Standing very close now: “Thank you, Rahab.”
“Gloriana, I—” and if there were more to say it did not come, because in the quiet of the hall her arms were already draped around his neck, and she was already kissing him.
Kara knocked politely at Rahab’s study, then entered when he bid admission. Alchemist and wizard conversed in Elvish.
“I have heard the tale of the fight with the alchemical golem from the others. I welcome your account, should you like.” She smiled as he indicated a seat.
“I suspect my version unlikely to inspire. Abby and Lem conducted the bulk of the work destroying it, and Gloriana kept us hale. I served primarily as a distraction.”
Kara smiled. “‘Bait’ was the word Lem used.”
“He is not wrong,” snorted the conjurer. “No spell I might employ was likely to succeed. Your presence would have been most valuable.”
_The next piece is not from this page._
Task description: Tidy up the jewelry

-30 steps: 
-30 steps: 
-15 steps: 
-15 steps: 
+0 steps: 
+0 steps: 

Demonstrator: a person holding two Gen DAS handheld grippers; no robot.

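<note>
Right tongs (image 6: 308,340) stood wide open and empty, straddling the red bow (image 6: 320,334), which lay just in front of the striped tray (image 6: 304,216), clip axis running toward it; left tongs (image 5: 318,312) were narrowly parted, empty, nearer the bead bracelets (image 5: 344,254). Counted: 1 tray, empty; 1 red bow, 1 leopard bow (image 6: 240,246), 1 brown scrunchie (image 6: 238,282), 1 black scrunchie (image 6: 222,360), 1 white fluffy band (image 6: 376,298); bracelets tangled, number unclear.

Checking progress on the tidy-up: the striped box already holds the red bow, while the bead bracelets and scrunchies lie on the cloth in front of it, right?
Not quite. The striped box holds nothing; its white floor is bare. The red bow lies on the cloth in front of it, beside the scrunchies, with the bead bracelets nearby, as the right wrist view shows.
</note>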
“I thank you that you think so, and regret that I was delayed. Your study of The Book proceeds? What news?”
He eagerly perched at chair’s edge. “I have uncovered many aspects. It is a dizzying artifact, to be sure.” He began outlining features, discoveries, hypotheses.
“Appropriate for a dizzying intellect,” she laughed.
“It is a potent tool.”
“I would never have assumed otherwise.”
He redirected. “What did you learn of the Mierani?”
“Much.” She grew quiet, her gaze on distant horizons.
He regarded her at length. “I would be remiss in failing to offer my expert perspective, knowledge, and advice.”
She gave an Elven smile. “As would I, in turn, regarding your budding relationship with Gloriana.”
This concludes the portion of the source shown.